> **EXERCISE DETAILS**
Once the line with "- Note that" is found in the data, output it and each following line exactly, up to and including the line with "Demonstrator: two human", and nothing before or after.

> **COLLECTED DATA**
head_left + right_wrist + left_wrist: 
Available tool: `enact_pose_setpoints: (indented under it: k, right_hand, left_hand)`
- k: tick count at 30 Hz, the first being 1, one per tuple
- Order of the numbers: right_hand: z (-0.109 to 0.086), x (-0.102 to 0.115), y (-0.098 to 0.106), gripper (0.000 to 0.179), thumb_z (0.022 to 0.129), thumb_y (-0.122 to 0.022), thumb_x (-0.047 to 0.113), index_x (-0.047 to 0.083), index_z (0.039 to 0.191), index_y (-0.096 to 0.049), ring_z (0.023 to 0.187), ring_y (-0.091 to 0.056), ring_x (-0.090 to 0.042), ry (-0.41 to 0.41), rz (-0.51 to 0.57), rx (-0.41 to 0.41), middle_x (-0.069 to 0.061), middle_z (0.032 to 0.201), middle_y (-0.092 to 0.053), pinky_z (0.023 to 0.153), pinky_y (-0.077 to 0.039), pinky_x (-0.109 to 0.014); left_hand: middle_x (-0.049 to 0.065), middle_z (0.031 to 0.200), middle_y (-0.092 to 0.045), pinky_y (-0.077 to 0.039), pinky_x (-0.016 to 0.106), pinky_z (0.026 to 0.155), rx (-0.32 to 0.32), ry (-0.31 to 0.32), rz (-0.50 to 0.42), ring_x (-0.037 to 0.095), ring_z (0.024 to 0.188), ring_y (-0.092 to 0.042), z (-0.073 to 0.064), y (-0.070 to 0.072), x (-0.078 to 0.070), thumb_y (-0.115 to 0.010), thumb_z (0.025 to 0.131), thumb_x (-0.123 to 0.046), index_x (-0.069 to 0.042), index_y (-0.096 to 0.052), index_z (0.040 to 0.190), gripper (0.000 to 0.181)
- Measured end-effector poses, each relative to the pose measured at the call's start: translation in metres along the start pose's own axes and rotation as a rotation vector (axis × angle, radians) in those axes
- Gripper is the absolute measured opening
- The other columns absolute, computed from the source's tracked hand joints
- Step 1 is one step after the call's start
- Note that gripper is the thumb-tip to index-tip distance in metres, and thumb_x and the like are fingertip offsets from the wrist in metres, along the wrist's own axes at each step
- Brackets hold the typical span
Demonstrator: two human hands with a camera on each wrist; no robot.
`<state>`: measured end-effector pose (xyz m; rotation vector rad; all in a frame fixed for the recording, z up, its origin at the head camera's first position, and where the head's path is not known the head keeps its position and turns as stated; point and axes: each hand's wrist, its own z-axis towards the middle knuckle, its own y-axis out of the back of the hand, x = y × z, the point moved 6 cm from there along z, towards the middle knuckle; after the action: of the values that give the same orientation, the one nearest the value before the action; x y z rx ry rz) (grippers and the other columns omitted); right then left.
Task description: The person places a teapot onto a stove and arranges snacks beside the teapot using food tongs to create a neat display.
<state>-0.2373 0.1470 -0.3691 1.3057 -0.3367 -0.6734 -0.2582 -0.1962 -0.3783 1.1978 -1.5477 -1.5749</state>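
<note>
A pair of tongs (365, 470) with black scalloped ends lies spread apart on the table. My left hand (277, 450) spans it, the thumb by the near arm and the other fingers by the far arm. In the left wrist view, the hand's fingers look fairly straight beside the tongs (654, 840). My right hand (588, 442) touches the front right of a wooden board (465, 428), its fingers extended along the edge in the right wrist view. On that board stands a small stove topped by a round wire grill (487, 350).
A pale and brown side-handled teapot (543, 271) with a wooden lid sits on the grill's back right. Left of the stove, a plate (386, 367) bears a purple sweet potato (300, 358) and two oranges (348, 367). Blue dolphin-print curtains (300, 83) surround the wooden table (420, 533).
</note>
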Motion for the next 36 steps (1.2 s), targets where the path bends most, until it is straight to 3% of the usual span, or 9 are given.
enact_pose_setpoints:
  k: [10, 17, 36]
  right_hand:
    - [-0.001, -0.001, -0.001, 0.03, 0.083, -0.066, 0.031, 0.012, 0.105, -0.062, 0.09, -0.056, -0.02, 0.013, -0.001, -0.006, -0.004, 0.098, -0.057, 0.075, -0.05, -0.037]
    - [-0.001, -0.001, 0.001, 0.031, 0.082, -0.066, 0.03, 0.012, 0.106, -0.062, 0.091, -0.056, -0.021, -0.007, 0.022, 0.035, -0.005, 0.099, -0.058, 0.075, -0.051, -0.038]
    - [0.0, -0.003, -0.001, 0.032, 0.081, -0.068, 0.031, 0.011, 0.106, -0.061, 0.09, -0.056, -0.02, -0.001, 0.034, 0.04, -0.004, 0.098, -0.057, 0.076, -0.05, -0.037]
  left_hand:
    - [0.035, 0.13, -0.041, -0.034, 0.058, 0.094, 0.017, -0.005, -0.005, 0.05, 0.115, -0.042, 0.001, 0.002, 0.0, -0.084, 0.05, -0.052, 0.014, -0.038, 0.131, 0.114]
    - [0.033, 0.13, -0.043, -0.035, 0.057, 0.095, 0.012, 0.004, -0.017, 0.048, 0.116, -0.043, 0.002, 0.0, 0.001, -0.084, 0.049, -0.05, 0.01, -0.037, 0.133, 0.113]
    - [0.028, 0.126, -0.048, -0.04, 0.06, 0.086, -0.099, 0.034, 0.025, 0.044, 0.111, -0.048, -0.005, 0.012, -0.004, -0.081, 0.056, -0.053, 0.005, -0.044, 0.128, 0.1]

> **RESPONSE**
- Note that gripper is the thumb-tip to index-tip distance in metres, and thumb_x and the like are fingertip offsets from the wrist in metres, along the wrist's own axes at each step
- Brackets hold the typical span
Demonstrator: two human hands with a camera on each wrist; no robot.

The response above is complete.